Lhokseumawe | Krimsus86.com
Kapal MV Egon yang mengangkut bantuan logistik serta personel dari Markas Besar Kepolisian Republik Indonesia (Mabes Polri) tiba dan bersandar di Pelabuhan Krueng Geukueh, Kecamatan Dewantara, Kabupaten Aceh Utara, pada Minggu, 21 Desember 2025.
Kedatangan kapal tersebut merupakan bagian dari komitmen Polri dalam mendukung percepatan penanganan bencana dan pemulihan di wilayah Aceh yang terdampak.
Kapolres Lhokseumawe AKBP Dr. Ahzan menyampaikan bahwa bantuan logistik ini dikirim langsung dari Jakarta sebagai bentuk dukungan Mabes Polri terhadap pelaksanaan tugas kepolisian sekaligus misi kemanusiaan di daerah bencana.
“Pada hari ini Polres Lhokseumawe menerima bantuan logistik dari Mabes Polri berupa satu unit truk sembako, 13 unit sepeda motor Honda CRF 150 L yang diperuntukkan bagi Brimobda Polda Aceh, serta dua unit swab boat untuk mendukung operasional Satpolairud,” ujar AKBP Dr. Ahzan usai menyambut kedatangan Kapal MV Egon.
Ia menjelaskan, dua unit swab boat tersebut akan didistribusikan ke wilayah Langsa guna memperkuat patroli dan mobilitas di perairan. Sementara itu, sepeda motor dan bantuan sembako akan dimanfaatkan untuk mendukung kegiatan operasional kepolisian serta aksi kemanusiaan di wilayah Kabupaten Aceh Utara.
Selain membawa bantuan logistik, Kapal MV Egon juga mengangkut tambahan 220 personel Polri yang sebelumnya bertolak dari Pelabuhan Belawan. Ratusan personel tersebut akan diterjunkan untuk melaksanakan misi kemanusiaan dalam rangka membantu penanganan dampak bencana di Kabupaten Aceh Tamiang.
AKBP Dr. Ahzan menegaskan bahwa dalam situasi bencana, sinergi dan dukungan lintas sektor menjadi kunci utama dalam mempercepat proses pemulihan masyarakat.

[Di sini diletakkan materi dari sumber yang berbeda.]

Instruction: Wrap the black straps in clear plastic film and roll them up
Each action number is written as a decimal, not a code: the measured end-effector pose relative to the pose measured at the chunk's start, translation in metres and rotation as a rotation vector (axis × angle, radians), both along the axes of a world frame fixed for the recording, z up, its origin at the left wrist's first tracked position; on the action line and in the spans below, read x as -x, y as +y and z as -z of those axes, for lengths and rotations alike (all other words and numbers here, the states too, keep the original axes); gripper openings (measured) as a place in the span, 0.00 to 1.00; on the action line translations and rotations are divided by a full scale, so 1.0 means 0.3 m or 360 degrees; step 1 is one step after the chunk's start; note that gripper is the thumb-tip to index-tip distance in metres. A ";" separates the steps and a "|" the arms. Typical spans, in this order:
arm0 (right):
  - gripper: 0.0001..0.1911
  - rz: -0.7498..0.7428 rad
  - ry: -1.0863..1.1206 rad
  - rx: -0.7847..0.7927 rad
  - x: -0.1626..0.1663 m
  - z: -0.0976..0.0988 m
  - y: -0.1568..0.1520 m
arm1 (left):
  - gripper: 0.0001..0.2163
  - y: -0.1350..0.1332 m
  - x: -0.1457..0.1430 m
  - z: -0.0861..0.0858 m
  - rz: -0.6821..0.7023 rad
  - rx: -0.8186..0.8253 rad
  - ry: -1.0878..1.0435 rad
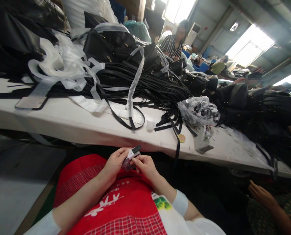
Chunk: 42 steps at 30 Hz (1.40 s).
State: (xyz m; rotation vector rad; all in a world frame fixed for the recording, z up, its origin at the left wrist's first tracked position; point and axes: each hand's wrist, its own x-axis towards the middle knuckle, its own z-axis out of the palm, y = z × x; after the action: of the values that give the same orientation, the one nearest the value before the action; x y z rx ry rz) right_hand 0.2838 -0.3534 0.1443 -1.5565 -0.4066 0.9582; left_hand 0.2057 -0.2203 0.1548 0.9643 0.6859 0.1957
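Note:
My left hand (114, 163) and my right hand (145, 166) meet in front of my red apron (106, 195), below the edge of the white table (69, 125). Both hands are closed on a small coiled black strap piece (132, 156) with a white paper band around it. One dark end of the strap sticks up between my fingertips. A heap of long black straps (140, 86) lies on the table just beyond.
Black handbags (111, 44) and white wrapping strips (62, 65) are piled at the back. A crumpled plastic bundle (199, 112) and a phone (30, 102) lie on the table. Another person's hand (260, 194) shows at lower right; a seated person in stripes (172, 44) works far behind.

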 end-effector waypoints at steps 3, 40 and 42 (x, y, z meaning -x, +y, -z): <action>0.21 0.0000 0.0037 -0.0033 -0.005 -0.012 -0.005 | 0.20 -0.002 0.002 -0.010 0.0056 0.0016 0.0008; 0.26 -0.0001 0.0148 0.0218 -0.064 0.001 0.001 | 0.18 -0.008 0.022 0.008 0.0437 -0.1369 -0.0112; 0.27 -0.0014 0.0162 0.0251 -0.068 0.005 0.001 | 0.19 -0.012 0.019 0.000 0.0407 -0.1349 -0.0113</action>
State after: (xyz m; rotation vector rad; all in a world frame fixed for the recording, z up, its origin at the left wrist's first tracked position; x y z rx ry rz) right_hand 0.3042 -0.3531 0.1427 -1.6408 -0.2718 1.0932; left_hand 0.2000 -0.2238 0.1549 1.8332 0.3949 0.3011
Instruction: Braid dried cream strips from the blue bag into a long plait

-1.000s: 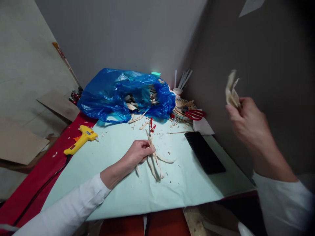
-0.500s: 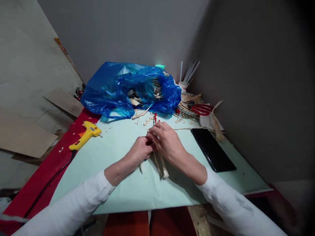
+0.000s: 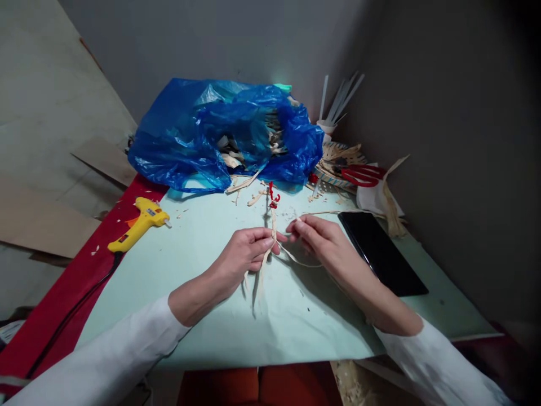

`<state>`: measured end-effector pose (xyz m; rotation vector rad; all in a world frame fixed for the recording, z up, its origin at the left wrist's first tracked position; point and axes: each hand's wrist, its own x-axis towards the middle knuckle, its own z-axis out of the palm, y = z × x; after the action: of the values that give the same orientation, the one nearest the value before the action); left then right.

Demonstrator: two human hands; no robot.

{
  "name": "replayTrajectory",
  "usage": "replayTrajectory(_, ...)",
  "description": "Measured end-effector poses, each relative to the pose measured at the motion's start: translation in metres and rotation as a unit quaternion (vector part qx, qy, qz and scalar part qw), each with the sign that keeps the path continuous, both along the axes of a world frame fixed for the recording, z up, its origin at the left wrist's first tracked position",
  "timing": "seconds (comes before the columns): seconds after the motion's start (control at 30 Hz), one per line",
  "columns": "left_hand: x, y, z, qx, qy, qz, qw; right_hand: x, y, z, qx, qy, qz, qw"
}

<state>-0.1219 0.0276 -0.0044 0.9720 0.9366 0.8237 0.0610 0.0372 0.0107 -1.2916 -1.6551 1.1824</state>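
Note:
A thin braid of pale dried plant fibre (image 3: 274,225) stands up from my left hand (image 3: 247,251), which pinches it between thumb and fingers. Its far end carries a red twisted bit (image 3: 274,197). Loose fibre ends hang below the left fingers, over the mat. From the braid, one narrow strand (image 3: 296,260) curves right and passes beneath my right hand (image 3: 319,234). The right thumb and fingertips are pinched, with a small pale bit of strand showing between them. Where the rest of this strand runs is hidden by the hand.
A blue plastic bag (image 3: 169,129) of fibre scraps lies at the back. The yellow glue gun (image 3: 137,225) is on the left, its cord trailing forward. On the right are a black phone or tablet (image 3: 382,256), red-handled scissors (image 3: 363,175), a woven basket (image 3: 333,172) and a cup of white sticks (image 3: 326,127).
My hands, close together before, have separated; the right has moved right. The braid and its red end now show more fully, with a strand stretching out sideways. The view has shifted slightly.

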Motion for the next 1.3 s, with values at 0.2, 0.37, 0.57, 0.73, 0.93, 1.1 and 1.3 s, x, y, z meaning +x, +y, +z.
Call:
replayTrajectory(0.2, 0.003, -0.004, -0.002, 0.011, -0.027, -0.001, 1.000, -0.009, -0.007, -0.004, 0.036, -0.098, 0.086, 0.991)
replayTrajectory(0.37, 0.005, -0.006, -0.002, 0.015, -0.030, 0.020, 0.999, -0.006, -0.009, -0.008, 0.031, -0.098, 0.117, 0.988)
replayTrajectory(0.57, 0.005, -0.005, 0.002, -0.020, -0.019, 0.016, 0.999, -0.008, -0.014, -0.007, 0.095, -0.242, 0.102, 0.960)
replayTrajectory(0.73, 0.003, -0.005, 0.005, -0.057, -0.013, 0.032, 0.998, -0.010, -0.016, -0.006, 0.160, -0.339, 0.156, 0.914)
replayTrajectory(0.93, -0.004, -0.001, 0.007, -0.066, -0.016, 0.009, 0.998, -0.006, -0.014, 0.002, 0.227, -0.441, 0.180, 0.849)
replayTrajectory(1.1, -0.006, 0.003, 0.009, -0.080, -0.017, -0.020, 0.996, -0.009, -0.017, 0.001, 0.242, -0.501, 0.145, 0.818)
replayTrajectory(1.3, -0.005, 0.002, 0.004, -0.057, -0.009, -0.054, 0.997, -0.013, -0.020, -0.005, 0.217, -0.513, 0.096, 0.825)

“Dalam kondisi bencana seperti ini, bantuan terus berdatangan. Polri bersama pemerintah daerah berupaya semaksimal mungkin memastikan penyaluran bantuan berjalan lancar, proses pemulihan dipercepat, serta pelayanan kepada masyarakat tetap optimal. Kami juga berharap adanya dukungan alat berat untuk membantu pembersihan material banjir seperti batu, kayu, dan lumpur,” jelasnya.
Dengan hadirnya bantuan logistik dan tambahan personel ini, diharapkan penanganan bencana di wilayah Aceh semakin kuat dan terkoordinasi. Polri terus berkomitmen hadir di tengah masyarakat, tidak hanya dalam menjaga keamanan, tetapi juga sebagai garda terdepan dalam misi kemanusiaan dan pemulihan pascabencana.